Jake paces the roof. He has to relax. He forces himself to sit, breaks the seal on the Gatorade, and leans back on his elbows. But damn, that doesn’t feel right. His left elbow screams when he puts any weight on it at all, probably from lifting shingles all day.
No worries. Jake has planned for this. He rolls onto his side and reaches into his pocket for one little round circle of relief, better than any coin or currency.
But it isn’t there.
He hasn’t even put his hand in that pocket all day. How could it have fallen out? He stands up and reaches deeper, his fingers hoping for anything but soft, worn fabric. He turns the pocket inside out.
No.
No.
No.
The pill is small, but it would stand out on this black roof, wouldn’t it? Jake crawls over the whole thing, darting around like an animal. He scrambles to the edge and looks at the dirt below. Could it have fallen there?
The ground is a muddy mess of boot prints and tire tracks. But maybe he can find it and clean it off. Hell, he’ll take it dirty. All he needs is enough white to see it. He jumps to his feet, and the ground seems to sway beneath him.
The desperation leads his mind to even more desperate questions:
Even if he does find this pill, what then?
Where will the next one come from?
How many does he have at home?
How many refills will the doctors give him before they want more testing or at least some answers?
It’s one more reason Jake should have played football: four months when he was expected to hurt, when there wouldn’t be so many questions.

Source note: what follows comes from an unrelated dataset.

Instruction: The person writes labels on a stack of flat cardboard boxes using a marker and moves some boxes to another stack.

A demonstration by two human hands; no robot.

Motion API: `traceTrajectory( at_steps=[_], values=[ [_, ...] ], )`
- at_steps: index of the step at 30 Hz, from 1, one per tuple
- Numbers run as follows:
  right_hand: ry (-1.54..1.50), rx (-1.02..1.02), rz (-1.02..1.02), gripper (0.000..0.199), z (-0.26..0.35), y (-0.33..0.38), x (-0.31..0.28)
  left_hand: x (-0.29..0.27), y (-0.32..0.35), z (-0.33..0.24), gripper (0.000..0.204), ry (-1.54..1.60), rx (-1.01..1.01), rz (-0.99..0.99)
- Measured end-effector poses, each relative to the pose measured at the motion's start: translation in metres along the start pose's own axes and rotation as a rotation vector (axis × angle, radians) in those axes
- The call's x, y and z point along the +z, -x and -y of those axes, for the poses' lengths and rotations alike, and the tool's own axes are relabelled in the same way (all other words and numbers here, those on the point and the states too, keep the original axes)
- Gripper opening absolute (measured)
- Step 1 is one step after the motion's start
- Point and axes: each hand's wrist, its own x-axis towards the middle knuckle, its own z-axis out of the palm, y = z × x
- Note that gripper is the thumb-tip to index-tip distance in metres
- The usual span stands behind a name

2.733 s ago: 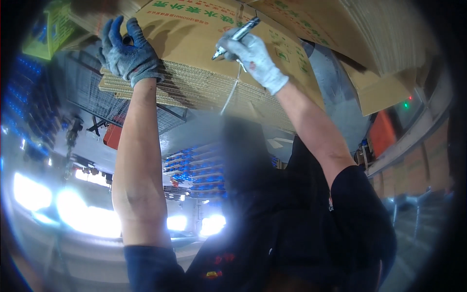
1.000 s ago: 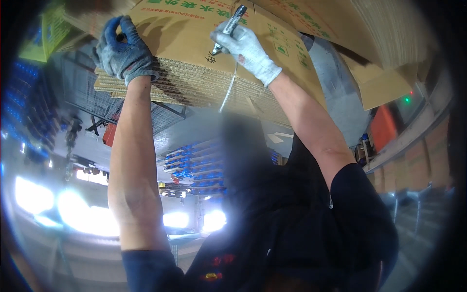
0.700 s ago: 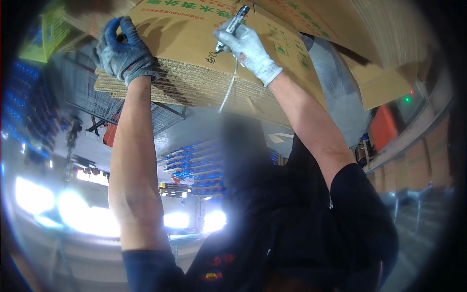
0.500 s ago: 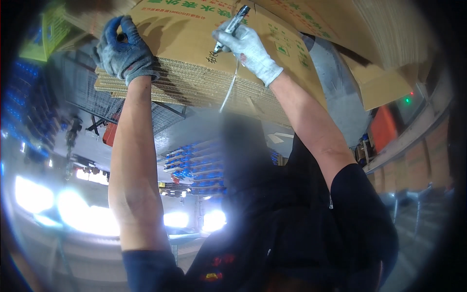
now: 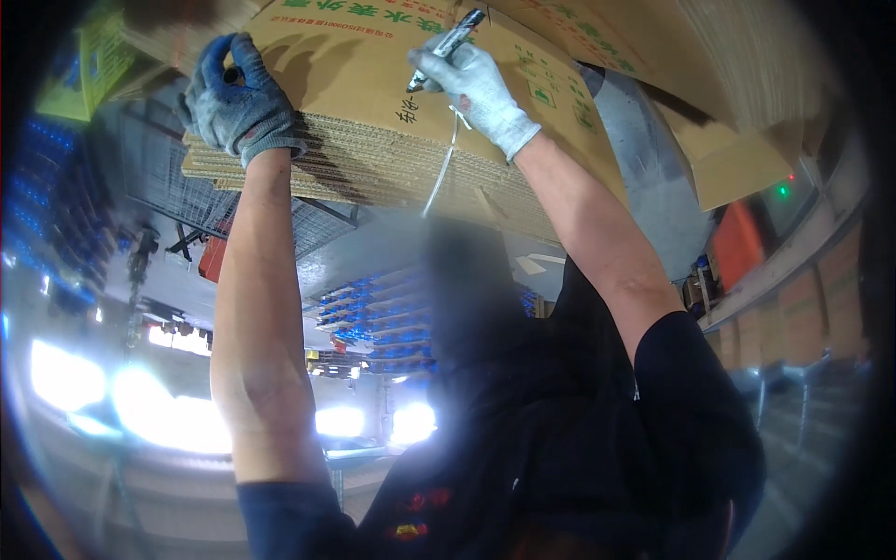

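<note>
My right hand (image 5: 474,89), in a pale grey work glove, is closed around a marker pen (image 5: 446,49) with a worn black-and-white barrel. Its tip touches or hovers just over the top sheet of a stack of flattened cardboard cartons (image 5: 359,89), beside black handwritten strokes (image 5: 407,111). My left hand (image 5: 238,103), in a blue-and-grey glove, rests at the stack's left edge. Its thumb and forefinger curl around a small black cap (image 5: 231,76). A white strap (image 5: 442,173) hangs over the stack's near edge, below my right hand.
More flattened cartons (image 5: 728,159) stand at the right, beyond a grey surface. A yellow-green crate (image 5: 93,65) is at the far left, near a wire mesh frame (image 5: 177,177). Racks of blue items (image 5: 373,313) are behind, and an orange-red object (image 5: 735,245) stands right.
The pen tip has shifted slightly up and left, and another short black stroke shows on the cardboard. My left hand has barely moved.
</note>
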Motion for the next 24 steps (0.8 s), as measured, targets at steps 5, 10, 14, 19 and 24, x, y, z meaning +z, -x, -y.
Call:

He needs a plan. A way to get more. Because with or without football or basketball or roofing or school or any of it, he knows there is hurt ahead, because he can feel it and see it stretched behind him for all his life: the hurt that comes from never being enough.
Something inside whispers, Your mom can’t afford this anymore. But they’ve met their deductible, and really, he doesn’t have to quit roofing to focus on basketball after all. They tell you sports shape character, but won’t this job build muscle and character and his ability to work with a team in ways that shooting around in the gym or reps in the weight room never could?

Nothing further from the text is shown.